Exercise
Write the data below out again, with each line matching the original.

Given data

+ + + + +

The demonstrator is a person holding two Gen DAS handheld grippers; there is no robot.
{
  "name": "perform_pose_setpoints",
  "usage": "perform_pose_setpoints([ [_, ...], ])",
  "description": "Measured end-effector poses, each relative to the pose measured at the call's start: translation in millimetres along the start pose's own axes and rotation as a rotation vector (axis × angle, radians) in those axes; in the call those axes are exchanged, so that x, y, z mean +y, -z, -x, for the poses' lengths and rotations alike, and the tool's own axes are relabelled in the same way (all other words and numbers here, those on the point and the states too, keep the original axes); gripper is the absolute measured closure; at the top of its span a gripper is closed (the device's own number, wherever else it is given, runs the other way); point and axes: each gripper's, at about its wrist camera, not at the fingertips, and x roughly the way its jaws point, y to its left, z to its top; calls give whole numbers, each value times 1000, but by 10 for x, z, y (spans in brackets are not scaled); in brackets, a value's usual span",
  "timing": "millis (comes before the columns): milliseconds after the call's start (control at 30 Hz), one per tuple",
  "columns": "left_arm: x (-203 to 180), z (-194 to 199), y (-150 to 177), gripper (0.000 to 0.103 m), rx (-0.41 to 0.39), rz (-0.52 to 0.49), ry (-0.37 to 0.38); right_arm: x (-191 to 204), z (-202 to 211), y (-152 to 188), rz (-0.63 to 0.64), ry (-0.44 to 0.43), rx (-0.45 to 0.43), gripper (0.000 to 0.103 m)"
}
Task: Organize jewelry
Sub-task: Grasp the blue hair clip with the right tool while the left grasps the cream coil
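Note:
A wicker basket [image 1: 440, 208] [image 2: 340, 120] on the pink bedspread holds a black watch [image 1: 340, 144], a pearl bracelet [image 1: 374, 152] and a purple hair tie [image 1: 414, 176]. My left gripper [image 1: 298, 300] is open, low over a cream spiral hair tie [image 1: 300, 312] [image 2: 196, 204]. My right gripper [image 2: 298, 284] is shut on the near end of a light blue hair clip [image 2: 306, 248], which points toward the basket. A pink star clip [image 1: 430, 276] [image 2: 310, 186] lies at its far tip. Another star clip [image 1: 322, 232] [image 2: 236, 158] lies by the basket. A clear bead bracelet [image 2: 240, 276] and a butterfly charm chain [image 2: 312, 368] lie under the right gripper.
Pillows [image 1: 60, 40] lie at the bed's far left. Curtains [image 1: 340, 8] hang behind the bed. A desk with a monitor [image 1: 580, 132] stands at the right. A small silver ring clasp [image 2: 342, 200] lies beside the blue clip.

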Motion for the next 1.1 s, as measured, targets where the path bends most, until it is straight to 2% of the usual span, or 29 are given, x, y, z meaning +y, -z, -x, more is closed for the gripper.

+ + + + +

Answer area
The demonstrator is a person holding two Gen DAS handheld grippers; there is no robot.
{
  "name": "perform_pose_setpoints",
  "usage": "perform_pose_setpoints([ [_, ...], ])",
  "description": "Measured end-effector poses, each relative to the pose measured at the call's start: translation in millimetres along the start pose's own axes and rotation as a rotation vector (axis × angle, radians) in those axes; in the call those axes are exchanged, so that x, y, z mean +y, -z, -x, for the poses' lengths and rotations alike, and the tool's own axes are relabelled in the same way (all other words and numbers here, those on the point and the states too, keep the original axes); gripper is the absolute measured closure; at the top of its span a gripper is closed (the device's own number, wherever else it is given, runs the other way); point and axes: each gripper's, at about its wrist camera, not at the fingertips, and x roughly the way its jaws point, y to its left, z to its top; calls give whole numbers, each value times 1000, but by 10 for x, z, y (spans in brackets are not scaled); in brackets, a value's usual span",
  "timing": "millis (comes before the columns): milliseconds after the call's start (control at 30 Hz), one per tuple",
  "columns": "left_arm: x (-203 to 180), z (-194 to 199), y (-150 to 177), gripper (0.000 to 0.103 m), rx (-0.41 to 0.39), rz (-0.52 to 0.49), ry (-0.37 to 0.38); right_arm: x (-191 to 204), z (-202 to 211), y (-152 to 188), rz (-0.63 to 0.64), ry (-0.44 to 0.43), rx (-0.45 to 0.43), gripper (0.000 to 0.103 m)"
}
Task: Organize jewelry
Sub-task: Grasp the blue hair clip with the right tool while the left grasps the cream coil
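Note:
A wicker basket [image 1: 440, 208] [image 2: 340, 120] on the pink bedspread holds a black watch [image 1: 340, 144], a pearl bracelet [image 1: 374, 152] and a purple hair tie [image 1: 414, 176]. My left gripper [image 1: 298, 300] is open, low over a cream spiral hair tie [image 1: 300, 312] [image 2: 196, 204]. My right gripper [image 2: 298, 284] is shut on the near end of a light blue hair clip [image 2: 306, 248], which points toward the basket. A pink star clip [image 1: 430, 276] [image 2: 310, 186] lies at its far tip. Another star clip [image 1: 322, 232] [image 2: 236, 158] lies by the basket. A clear bead bracelet [image 2: 240, 276] and a butterfly charm chain [image 2: 312, 368] lie under the right gripper.
Pillows [image 1: 60, 40] lie at the bed's far left. Curtains [image 1: 340, 8] hang behind the bed. A desk with a monitor [image 1: 580, 132] stands at the right. A small silver ring clasp [image 2: 342, 200] lies beside the blue clip.
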
Motion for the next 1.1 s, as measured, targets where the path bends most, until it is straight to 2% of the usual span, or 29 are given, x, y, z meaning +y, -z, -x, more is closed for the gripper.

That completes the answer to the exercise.